Cloud providers typically offer a variety of machine instance types with differing amounts of memory, CPU, storage, network bandwidth, etc. Validating these instance types up front saves considerable time. Validation failure is considered to be a soft error; the user may continue, but is warned that the chosen instance type is not known to be valid. This allows the user to specify e. g. a new instance type that hasn't been added to the validation list yet.
If the platform validation function wishes to validate the instance type, it should call
validate_instance_type "$worker_type" $master_type" <platform> <option_to_use> <instance_splitter> [instance names...]
The arguments to this function are:
-
worker_type is the worker type specified on the command line; normally it should be passed literally as
"$worker_type"
-
master_type is the master type specified on the command line; normally it should be passed literally as
"$master_type"
-
platform is the name of the platform that should be presented in a help message (which may be different, or capitalized differently, from the defined platform name)
-
option_to_use is the name of the option to use if the user wants to get a list of known valid instance types. Assuming that
option_to_use
ismaster_type
, the help will suggest specifying--master_type=list
for a short list of instance types, or--master_type=list-all
for the full list.master_type
is usually fine to use here. -
instance_splitter is the name of a shell function that splits each instance name into a type name and instance size or similar (subtype). It should print two lines, the first being the name of the type and the second being the instance size/subtype. The function should do the splitting appropriately for the cloud provider's nomenclature. For example, for AWS
m5.xlarge
would be split intom5 xlarge
-
instance names (all other arguements on the command line) is a list of known instance names.
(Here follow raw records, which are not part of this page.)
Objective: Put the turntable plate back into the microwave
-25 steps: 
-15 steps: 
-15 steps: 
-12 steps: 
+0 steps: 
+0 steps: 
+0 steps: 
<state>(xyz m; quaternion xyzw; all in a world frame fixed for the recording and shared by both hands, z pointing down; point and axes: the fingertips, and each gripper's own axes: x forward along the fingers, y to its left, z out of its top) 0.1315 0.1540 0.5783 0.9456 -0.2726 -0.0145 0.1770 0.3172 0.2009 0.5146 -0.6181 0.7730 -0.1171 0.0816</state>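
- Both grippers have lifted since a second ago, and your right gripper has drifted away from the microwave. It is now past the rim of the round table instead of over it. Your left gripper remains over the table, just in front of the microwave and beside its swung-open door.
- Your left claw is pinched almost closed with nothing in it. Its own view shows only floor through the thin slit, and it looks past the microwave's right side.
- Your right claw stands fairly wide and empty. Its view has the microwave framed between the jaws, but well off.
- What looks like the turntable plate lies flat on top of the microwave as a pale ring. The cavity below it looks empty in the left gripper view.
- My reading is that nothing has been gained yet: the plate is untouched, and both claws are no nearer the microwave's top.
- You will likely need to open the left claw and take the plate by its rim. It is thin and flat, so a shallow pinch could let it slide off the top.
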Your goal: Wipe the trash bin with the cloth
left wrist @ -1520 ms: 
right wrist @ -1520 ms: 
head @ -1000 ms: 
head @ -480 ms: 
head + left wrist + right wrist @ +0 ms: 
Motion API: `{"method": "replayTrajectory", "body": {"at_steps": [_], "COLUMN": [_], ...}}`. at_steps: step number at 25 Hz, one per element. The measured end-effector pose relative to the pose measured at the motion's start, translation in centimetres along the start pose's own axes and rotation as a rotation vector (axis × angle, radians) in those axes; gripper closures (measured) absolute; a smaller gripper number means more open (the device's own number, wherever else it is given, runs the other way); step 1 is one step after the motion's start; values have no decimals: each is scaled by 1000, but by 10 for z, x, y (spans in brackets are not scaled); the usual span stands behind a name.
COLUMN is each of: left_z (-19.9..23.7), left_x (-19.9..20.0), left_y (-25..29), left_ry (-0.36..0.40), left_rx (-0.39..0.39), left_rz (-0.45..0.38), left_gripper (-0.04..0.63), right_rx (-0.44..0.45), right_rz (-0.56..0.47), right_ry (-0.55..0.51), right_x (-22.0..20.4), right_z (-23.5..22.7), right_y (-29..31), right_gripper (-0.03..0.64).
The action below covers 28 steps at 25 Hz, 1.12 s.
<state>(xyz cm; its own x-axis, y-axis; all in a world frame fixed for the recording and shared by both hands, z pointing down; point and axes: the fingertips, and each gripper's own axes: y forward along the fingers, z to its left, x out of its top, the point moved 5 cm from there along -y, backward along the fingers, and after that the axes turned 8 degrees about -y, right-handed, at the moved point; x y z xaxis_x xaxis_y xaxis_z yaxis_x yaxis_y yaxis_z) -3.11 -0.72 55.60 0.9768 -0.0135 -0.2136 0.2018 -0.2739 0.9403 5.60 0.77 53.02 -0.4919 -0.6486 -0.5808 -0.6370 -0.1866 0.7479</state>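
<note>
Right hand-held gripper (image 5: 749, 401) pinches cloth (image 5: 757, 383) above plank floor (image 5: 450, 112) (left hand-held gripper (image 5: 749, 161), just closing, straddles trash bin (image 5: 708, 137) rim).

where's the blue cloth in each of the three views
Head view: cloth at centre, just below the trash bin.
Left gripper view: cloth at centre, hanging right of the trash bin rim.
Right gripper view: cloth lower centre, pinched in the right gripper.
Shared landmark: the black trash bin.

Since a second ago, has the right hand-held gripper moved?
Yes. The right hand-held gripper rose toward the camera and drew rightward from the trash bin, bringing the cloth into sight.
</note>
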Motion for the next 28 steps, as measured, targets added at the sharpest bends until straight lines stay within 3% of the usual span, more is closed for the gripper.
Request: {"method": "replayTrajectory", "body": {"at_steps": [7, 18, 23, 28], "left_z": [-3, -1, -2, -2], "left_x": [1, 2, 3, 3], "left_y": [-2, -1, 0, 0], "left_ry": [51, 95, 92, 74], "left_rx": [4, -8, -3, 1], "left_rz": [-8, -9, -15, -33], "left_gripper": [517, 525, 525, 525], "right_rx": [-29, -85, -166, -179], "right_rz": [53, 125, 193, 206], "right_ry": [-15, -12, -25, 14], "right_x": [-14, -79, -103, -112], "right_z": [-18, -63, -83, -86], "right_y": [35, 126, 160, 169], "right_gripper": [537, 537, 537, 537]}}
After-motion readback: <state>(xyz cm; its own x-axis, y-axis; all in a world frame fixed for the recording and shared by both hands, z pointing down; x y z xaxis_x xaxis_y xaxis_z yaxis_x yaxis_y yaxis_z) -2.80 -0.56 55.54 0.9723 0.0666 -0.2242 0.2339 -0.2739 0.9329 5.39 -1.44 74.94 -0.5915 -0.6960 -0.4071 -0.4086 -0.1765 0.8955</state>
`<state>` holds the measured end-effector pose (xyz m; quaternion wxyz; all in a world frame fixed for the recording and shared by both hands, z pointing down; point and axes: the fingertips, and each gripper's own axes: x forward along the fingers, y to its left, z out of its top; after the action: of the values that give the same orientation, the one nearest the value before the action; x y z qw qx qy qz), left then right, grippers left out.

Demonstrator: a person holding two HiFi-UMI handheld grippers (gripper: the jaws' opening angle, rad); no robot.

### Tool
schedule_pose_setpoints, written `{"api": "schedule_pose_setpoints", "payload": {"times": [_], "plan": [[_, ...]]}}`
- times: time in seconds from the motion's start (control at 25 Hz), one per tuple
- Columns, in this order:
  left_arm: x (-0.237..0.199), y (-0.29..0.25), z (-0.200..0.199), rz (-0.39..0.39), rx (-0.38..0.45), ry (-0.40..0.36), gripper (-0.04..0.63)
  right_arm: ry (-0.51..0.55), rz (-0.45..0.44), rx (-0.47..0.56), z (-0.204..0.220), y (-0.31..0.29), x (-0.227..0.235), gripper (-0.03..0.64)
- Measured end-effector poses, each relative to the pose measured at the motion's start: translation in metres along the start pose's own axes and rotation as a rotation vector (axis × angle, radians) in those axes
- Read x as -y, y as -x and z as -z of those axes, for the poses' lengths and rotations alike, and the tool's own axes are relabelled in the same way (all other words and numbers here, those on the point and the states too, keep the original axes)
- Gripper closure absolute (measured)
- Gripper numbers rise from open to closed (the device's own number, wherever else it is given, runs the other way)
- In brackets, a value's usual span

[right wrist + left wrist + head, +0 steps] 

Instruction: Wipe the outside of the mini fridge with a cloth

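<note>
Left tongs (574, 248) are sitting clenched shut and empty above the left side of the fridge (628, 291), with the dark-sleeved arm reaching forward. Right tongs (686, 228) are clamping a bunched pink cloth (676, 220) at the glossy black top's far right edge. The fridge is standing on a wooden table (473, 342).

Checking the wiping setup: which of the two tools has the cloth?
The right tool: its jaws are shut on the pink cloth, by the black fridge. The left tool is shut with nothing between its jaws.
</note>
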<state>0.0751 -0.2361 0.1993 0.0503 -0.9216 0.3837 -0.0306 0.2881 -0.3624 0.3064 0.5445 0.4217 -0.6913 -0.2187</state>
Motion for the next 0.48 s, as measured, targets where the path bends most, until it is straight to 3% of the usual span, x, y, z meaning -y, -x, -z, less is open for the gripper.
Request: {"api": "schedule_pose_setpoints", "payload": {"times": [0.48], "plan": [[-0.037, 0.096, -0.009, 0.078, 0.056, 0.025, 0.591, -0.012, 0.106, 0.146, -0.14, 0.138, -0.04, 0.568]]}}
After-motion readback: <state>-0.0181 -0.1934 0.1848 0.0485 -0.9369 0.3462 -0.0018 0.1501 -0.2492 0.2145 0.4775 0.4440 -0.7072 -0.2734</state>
Instance type names are used to determine where to split lines, so all instances of a given type should be grouped together. There are some special names that may be provided for grouping; all of these should be prefixed with a space:
-
" X.Family" is the name of a broader family of instance types, e. g. general purpose, compute optimized, etc. If the user specifies
list
, only the first family in the lists's members are printed; if the user specifeslist-all
, all instance types are printed. -
" Y.Instance Type" is the name of a particular instance that should be treated as its own family (not split) and always printed at the left on its own line.
If the type name is a single space, the family name is treated as being empty and is not printed.
-
If the validator function recognizes the type name but not the instance size name, it will list the known instance sizes as suggestions.